Genomic DNA is purified from the specimen provided. Exons 9, 11, 13, and 17 of c-KIT gene coding are subjected to PCR amplification and bidirectional sequencing in duplicate to identify sequence variations. This assay has a sensitivity to detect approximately 10% of cells containing the c-KIT mutations in a background of nonmutant cells. This assay will not detect the mutation below the sensitivity of this assay.

This test was developed, and its performance characteristics determined, by LabCorp. It has not been cleared or approved by the US Food and Drug Administration (FDA). The FDA has determined that such clearance or approval is not necessary.

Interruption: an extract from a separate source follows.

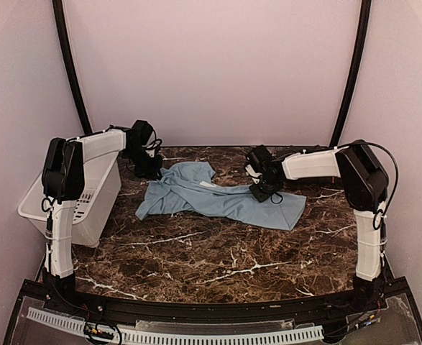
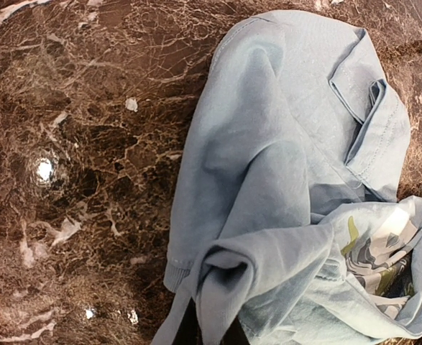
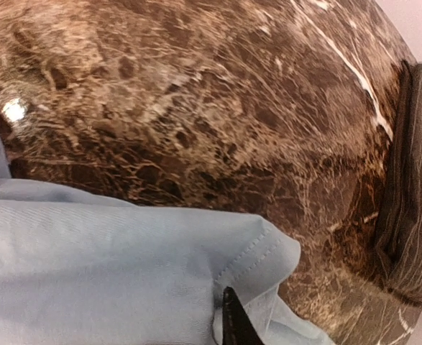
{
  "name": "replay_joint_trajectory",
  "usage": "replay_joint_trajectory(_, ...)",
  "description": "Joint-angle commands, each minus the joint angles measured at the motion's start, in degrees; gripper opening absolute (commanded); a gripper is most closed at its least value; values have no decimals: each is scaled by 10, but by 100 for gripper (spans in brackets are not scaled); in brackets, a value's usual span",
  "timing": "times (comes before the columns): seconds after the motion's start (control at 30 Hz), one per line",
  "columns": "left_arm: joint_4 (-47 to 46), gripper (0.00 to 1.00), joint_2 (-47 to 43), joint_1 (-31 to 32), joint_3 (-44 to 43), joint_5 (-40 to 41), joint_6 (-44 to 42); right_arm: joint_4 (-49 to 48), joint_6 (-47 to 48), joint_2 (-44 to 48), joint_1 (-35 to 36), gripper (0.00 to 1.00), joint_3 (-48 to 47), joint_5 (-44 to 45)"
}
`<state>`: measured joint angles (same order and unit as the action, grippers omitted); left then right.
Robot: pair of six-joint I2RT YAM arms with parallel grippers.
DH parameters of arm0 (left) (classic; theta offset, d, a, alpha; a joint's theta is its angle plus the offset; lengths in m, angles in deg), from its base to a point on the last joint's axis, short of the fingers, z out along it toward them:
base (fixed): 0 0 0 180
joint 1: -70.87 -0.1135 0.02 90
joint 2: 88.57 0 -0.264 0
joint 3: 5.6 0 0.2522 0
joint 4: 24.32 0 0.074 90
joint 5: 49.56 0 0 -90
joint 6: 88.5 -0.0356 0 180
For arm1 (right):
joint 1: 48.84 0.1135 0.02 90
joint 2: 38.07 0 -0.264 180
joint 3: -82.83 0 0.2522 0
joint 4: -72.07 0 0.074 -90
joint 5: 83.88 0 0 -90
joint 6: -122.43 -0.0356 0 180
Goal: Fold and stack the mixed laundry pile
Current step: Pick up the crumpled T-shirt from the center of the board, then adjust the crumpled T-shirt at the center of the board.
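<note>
Since the left gripper [image 1: 151, 167] is pinched tight on a bunched fold of the light blue T-shirt [image 1: 218, 198], that end looks secured. In its wrist view the cloth gathers into a knot right at the gripper.

Right gripper [image 1: 263, 190] sits on the T-shirt's far hem, toward the other end. Only one fingertip [image 3: 234, 320] shows, tucked against the stitched hem, so it can't be told whether it holds cloth or just rests on it.

Outward: the T-shirt lies crumpled and twisted across the middle of the tabletop [image 1: 218, 266], with a printed patch showing near the left gripper. Black pinstriped shirt [image 3: 412, 208] lies apart from the hem, at the edge of the right wrist view; not made out from above. White bin [image 1: 81, 205] sits at the left edge, just beside the left arm.

Judgement: nothing folded yet. The step looks like taking two ends to spread the T-shirt flat.

Risks:
- Right gripper catches one layer of hem, or none: the pull drags one side only and the twist tightens.
- Left gripper holds a bunch, not a corner: the cloth won't lie flat when stretched.
- A right-arm sweep outward could snag the pinstriped shirt.
- A wide left-arm swing could knock the bin.
</note>
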<state>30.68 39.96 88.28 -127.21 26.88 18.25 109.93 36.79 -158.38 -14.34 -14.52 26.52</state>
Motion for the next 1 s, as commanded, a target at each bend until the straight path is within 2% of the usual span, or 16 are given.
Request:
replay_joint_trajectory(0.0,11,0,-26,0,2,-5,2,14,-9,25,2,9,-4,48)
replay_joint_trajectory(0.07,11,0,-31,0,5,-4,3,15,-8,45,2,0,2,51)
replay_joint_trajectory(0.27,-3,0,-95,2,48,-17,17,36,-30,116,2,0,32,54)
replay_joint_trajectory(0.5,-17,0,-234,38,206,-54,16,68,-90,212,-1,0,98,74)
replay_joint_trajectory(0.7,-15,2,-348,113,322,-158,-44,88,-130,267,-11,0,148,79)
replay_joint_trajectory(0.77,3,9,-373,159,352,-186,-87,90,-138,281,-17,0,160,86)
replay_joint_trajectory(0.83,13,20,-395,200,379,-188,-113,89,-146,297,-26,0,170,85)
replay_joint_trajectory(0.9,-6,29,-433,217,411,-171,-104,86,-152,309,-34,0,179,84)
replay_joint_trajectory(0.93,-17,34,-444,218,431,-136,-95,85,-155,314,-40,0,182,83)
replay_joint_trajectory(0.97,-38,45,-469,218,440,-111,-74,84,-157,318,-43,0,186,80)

Polymerase chain reaction (PCR) and DNA sequencing

Gastrointestinal stromal tumors (GISTs) are the most common mesenchymal tumor of the gastrointestinal tract, located mostly in the stomach (60%) and small intestine (35%). Approximately 80% of GISTs have a mutation in c-KIT and 5% to 10% of GISTs have a mutation in PDGFRA. PDGFRA mutations are mutually exclusive with c-KIT mutations but activate similar signal transduction pathways that support GIST oncogenesis. The location of c-KIT and PDGFRA mutations in GISTs is associated with the site of origin, histological phenotype, and treatment response to tyrosine kinase inhibitors (TKI, such as imatinib and sunitinib). Patients with mutations in c-KIT exon 11 have been shown to have significantly better response rates to imatinib treatment when compared with patients who have the c-KIT exon 9 mutations or no mutation. Patients with mutations in c-KIT exon 9 may benefit from dose escalation depending on tolerance. Secondary mutations usually occur in c-KIT kinase domains in patients after imatinib treatment resulting in resistance to this drug. Most known mutations in the PDGFRA gene are associated with imatinib response with the exception of D842V mutation. In a subset of intestinal high-risk GISTs lacking c-KIT/PDGFRA mutations, 7% have a mutation in BRAF. Kinase inhibitors targeting BRAF may be effective therapeutic options in this molecular GIST subset.